### What to work on
Take the records below and extract, word for word, the lines from the one containing "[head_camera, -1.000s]" through the final line, inclusive. Omit pictures.

### Data
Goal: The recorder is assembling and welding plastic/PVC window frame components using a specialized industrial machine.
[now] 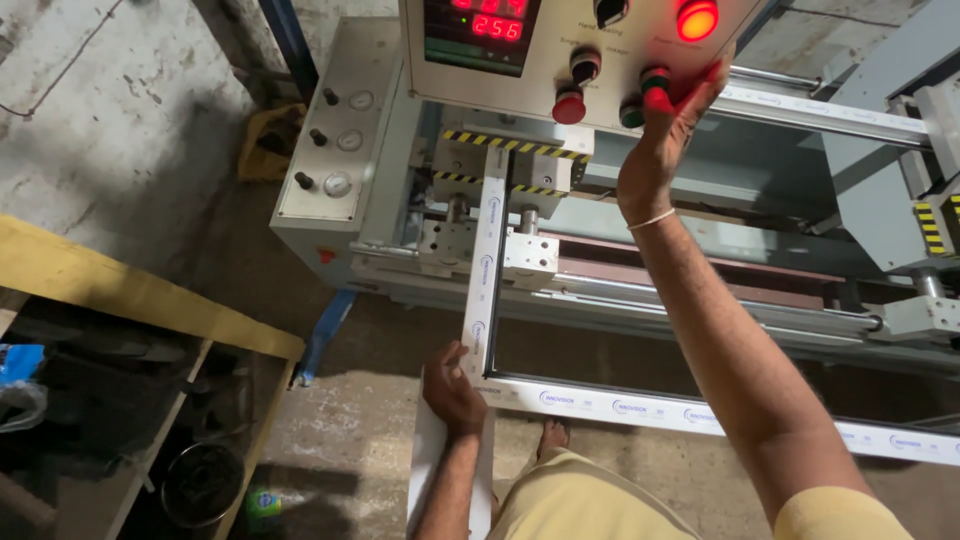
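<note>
Two hands are at work, and I describe all places from the grey machine [400, 230] in front of me. My right hand [668, 125] is raised to the control panel [560, 50] that sits on top of the machine. Its fingertips [712, 75] touch the panel near a green push button [655, 78], just under a glowing red lamp [697, 19]. The fingers are stretched out and hold nothing.

My left hand [452, 388] is low, in front of the machine. It is closed over the near corner of a white window frame profile [488, 260], with the thumb on the upper face. From this corner one bar goes up into the clamp [488, 250] at the middle of the machine, under a guard with yellow and black stripes [510, 145]. The other bar [700, 415] goes to the right, along the front of the machine, above the concrete floor [330, 440].

Left of the machine stands a yellow wooden rack [110, 280].
</note>
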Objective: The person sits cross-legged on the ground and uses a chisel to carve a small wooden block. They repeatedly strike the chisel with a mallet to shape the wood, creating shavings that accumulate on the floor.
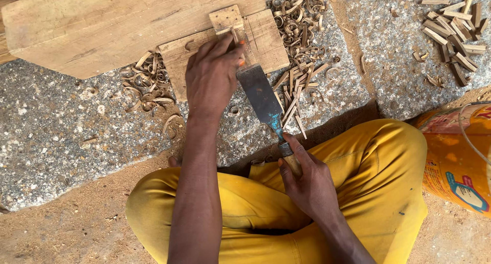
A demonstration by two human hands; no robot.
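While the big pale weathered plank (102, 23) lies across the top left of the grey speckled stone slab (56, 126), with one heap of curled brown wood shavings (146, 85) just below its edge, the left hand (212, 77) presses flat on the small rectangular wooden block (225, 49), fingers closed down around a thin pale wooden sliver (230, 33) that stands against the block; the exact pinch is hidden under the fingers. Just right of that hand the broad dark steel chisel with a blue-stained neck and wooden handle (263, 103) slants up toward the sliver, its edge touching the block beside the fingertips. The right hand (307, 184) is wrapped tight round the handle, low over the lap in yellow trousers (373, 172). Paring here seems to call for a shallow angle, short pushes, and fingertips kept behind the edge. I count one chisel, one block, one plank, two hands. Further right lie a second shavings heap (299, 18), one pile of cut wooden strips (455, 28), and one orange printed sack (455, 156)
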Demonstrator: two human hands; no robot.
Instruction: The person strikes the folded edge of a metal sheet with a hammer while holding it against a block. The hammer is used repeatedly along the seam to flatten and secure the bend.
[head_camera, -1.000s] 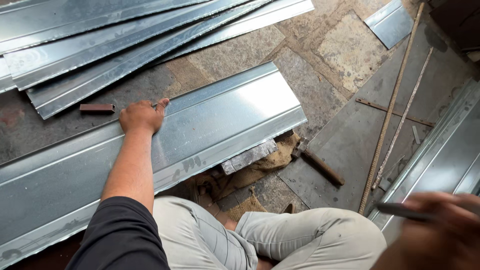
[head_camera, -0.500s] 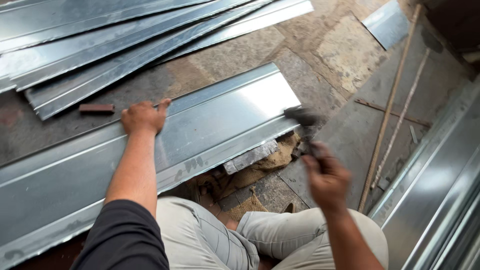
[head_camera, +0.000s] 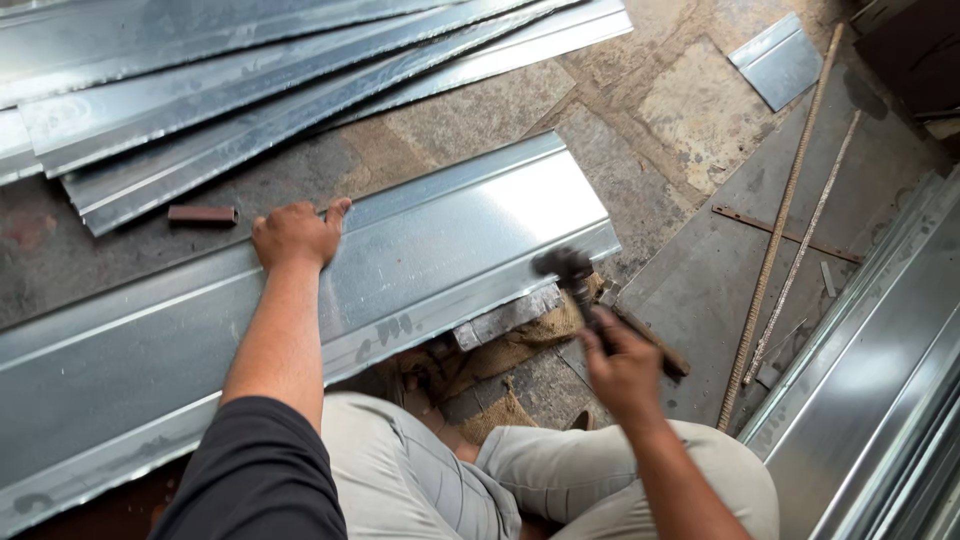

### Task output
[head_camera, -1.000s] 
[head_camera, -0.500s] 
[head_camera, +0.000s] 

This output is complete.